What Does Cycling Have To Offer The Family
British cycling already has competitions for youngsters from junior school age upwards.
Development officers work full time in every region of the country. The leisure cyclists,
family cyclists and women cyclists are all part of a structured leisure cycling programme
which is due for implementation in the next 12 months. Call the BCF on 0161 230 2301
for details of your local Development Officer or nearest club.
After Jason Queally’s gold medal winning ride, Peter Keen British Cycling Federation’s
Performance Director gave his reaction:
"Jason Queally is a fine example of the potential impact of the flow of national
Lottery funding into Britain’s non-commercial sports. For two years Jason has been
able to focus full-time on his training and development thanks to a Lottery grant
towards his living and sporting costs.
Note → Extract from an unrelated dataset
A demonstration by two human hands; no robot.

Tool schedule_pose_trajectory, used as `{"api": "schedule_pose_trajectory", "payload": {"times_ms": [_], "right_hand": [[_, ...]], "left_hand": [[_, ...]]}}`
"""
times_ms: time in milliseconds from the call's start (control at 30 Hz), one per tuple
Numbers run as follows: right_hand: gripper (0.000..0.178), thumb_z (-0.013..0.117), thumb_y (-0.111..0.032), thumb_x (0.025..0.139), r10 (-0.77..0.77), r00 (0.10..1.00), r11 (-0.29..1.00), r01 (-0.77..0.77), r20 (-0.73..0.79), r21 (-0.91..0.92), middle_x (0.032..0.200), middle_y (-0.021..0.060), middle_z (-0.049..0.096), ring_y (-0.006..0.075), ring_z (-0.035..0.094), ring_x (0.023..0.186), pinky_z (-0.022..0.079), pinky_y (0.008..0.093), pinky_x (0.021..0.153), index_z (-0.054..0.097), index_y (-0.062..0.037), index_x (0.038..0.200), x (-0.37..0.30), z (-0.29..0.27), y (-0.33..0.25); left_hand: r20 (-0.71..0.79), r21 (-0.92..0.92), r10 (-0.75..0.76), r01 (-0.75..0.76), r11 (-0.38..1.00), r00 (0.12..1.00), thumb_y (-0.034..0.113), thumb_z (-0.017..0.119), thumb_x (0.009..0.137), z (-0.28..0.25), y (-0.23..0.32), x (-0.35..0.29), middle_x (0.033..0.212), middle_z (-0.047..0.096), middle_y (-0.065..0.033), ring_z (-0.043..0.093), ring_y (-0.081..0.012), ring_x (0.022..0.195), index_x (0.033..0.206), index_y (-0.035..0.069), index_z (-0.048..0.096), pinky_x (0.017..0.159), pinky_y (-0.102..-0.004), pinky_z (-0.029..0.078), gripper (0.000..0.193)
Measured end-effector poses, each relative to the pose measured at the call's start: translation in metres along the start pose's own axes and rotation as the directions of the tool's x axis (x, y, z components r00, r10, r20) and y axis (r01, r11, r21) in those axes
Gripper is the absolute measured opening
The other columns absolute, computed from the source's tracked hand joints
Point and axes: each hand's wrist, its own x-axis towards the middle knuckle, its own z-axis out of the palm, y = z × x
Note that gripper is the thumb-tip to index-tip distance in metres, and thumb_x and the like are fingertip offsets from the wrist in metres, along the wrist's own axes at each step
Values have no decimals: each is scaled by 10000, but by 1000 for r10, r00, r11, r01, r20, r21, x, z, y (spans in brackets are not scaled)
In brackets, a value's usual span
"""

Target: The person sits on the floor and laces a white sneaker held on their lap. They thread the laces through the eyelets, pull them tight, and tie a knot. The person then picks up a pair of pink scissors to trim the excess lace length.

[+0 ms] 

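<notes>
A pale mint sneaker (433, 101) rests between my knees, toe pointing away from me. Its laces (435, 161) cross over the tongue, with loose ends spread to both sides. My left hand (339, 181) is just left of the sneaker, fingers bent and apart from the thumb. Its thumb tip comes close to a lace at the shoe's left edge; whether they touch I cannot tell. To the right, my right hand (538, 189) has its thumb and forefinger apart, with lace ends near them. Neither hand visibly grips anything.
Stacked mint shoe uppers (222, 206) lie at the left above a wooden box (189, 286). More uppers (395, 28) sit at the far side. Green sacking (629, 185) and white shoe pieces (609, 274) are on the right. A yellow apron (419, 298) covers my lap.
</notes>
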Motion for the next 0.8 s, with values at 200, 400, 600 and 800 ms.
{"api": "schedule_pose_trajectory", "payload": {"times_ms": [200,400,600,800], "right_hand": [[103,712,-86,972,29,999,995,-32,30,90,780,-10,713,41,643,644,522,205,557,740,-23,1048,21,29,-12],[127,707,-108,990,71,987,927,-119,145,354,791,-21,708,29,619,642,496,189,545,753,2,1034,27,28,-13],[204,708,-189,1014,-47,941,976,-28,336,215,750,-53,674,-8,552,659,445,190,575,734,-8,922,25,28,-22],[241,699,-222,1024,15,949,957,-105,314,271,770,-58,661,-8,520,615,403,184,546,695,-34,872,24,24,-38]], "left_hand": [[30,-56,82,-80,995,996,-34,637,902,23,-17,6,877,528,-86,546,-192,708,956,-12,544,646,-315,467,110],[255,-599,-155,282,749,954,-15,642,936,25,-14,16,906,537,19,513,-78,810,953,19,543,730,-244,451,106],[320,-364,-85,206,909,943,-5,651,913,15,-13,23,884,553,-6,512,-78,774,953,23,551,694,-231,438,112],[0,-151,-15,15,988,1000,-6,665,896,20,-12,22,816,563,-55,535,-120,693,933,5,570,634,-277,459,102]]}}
The coaches and support staff working in
the background to prepare him are now paid professionals rather than dedicated volunteers,
and equally importantly Jason and the rest of the team have a World Class training
facility at the Manchester velodrome – all thanks to Lottery funding.
Since the commencement of the Cycling World Class Performance Programme in 1997 the
sport has received over £3 million of Lottery money, which has enabled over
80 cyclists to pursue their ambitions to be successful on the international stage.
This represents a five-fold increase of funding.
Jason’s success points the way forward for our Olympic sports – a clear connection
between the Lottery ticket buying British Public and the successful performers on
their TV screens. Allied to this must be increased opportunity for all youngsters
to try out sports they are interested combined with a carefully designed talent scouting
that can connect gifted young people with quality assured sports coaches.
The British Cycling Federation, with the support of the National Lottery, UK Sport
and Sport England, has ambitious plans for youth and schools programmes, coach education
and high performance that we believe will make us the World’s number one cycling
nation in a decade. Jason Queally has provided us with a perfect launch for this
mission. There are 20 million bicycles in the UK and kids still love bikes. We
are therefore very optimistic about the future of British Cycling."